Records from a dataset:
┄┄┄┄┄┄┄┄┄┄┄┄┄┄┄┄┄┄┄┄

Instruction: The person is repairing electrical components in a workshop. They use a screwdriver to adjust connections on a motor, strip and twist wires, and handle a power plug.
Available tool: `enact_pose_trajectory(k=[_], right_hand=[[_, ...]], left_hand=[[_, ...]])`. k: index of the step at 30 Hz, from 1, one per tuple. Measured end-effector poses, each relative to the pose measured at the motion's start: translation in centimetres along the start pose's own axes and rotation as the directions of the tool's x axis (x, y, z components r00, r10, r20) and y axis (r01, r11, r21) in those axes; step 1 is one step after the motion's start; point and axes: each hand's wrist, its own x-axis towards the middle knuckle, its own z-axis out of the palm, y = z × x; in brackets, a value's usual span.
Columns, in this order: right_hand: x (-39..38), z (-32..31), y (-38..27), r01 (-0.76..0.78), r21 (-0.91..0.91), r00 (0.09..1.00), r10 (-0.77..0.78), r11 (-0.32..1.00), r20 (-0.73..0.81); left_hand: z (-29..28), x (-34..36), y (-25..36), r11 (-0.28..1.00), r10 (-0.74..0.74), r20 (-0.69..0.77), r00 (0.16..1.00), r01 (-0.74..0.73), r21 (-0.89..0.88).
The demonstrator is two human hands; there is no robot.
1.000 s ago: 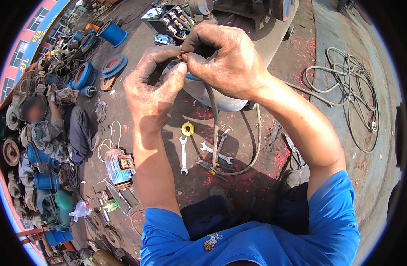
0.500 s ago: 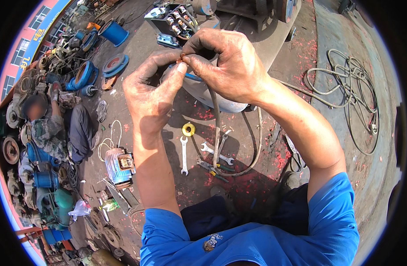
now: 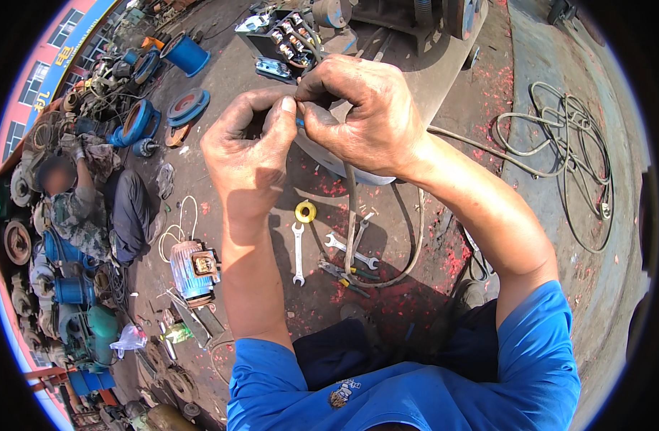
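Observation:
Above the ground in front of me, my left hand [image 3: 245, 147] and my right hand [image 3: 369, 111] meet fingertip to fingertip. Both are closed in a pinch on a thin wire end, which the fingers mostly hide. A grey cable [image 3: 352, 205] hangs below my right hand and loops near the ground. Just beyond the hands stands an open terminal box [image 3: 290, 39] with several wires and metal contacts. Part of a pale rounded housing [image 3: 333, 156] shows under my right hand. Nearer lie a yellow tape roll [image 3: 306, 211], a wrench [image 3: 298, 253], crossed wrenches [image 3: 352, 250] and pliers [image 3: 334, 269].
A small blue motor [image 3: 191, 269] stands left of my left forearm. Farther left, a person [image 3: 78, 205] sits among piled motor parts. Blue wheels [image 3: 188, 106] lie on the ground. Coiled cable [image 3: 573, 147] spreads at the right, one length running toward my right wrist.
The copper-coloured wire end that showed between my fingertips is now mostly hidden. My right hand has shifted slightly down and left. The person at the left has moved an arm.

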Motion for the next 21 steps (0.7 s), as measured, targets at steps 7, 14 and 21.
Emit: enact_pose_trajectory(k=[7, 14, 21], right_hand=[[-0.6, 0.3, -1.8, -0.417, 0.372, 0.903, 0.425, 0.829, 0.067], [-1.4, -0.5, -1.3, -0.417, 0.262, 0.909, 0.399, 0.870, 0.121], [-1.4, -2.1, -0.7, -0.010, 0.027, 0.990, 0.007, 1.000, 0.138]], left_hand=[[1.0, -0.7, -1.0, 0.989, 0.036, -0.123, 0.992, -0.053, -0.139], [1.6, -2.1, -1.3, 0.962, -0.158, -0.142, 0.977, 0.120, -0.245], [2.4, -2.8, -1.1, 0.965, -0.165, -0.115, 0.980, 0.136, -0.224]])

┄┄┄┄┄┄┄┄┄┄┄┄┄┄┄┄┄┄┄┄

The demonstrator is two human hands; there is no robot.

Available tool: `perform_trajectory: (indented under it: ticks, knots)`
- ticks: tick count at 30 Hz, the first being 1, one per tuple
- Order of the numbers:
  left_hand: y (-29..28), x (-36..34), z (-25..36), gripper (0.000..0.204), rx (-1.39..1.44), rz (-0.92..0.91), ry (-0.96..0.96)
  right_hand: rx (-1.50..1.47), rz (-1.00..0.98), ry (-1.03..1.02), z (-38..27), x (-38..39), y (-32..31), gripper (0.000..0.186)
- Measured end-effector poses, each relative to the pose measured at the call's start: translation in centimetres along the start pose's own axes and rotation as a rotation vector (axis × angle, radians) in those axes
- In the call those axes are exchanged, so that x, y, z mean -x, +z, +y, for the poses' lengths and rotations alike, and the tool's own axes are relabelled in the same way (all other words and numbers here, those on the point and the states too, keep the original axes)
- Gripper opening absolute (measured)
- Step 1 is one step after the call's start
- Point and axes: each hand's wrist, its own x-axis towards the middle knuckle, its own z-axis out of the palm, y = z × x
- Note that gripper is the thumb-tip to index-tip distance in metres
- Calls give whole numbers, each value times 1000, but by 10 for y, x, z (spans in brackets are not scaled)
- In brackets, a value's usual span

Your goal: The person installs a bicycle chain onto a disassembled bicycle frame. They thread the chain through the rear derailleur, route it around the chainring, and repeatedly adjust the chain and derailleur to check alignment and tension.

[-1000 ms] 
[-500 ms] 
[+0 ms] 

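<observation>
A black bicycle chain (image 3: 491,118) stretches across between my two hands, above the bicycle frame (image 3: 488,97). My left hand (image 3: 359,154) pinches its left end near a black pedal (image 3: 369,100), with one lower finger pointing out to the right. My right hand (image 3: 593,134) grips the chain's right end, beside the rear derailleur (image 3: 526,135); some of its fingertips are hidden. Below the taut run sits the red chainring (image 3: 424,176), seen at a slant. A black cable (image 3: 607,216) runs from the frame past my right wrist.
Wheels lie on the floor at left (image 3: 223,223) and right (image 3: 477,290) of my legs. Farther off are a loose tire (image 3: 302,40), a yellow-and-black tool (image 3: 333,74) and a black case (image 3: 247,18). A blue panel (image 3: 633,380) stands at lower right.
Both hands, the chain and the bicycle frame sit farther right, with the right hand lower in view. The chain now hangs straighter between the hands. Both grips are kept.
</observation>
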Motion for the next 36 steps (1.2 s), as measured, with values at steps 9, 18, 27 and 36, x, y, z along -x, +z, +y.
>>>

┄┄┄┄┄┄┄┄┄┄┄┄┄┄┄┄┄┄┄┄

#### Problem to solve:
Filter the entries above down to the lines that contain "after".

#### Solution for this exercise:
Available tool: `enact_pose_trajectory(k=[_], right_hand=[[_, ...]], left_hand=[[_, ...]])`. k: index of the step at 30 Hz, from 1, one per tuple. Measured end-effector poses, each relative to the pose measured at the motion's start: translation in centimetres along the start pose's own axes and rotation as the directions of the tool's x axis (x, y, z components r00, r10, r20) and y axis (r01, r11, r21) in those axes; step 1 is one step after the motion's start; point and axes: each hand's wrist, its own x-axis towards the middle knuckle, its own z-axis out of the palm, y = z × x; in brackets, a value's usual span.
- Step 1 is one step after the call's start

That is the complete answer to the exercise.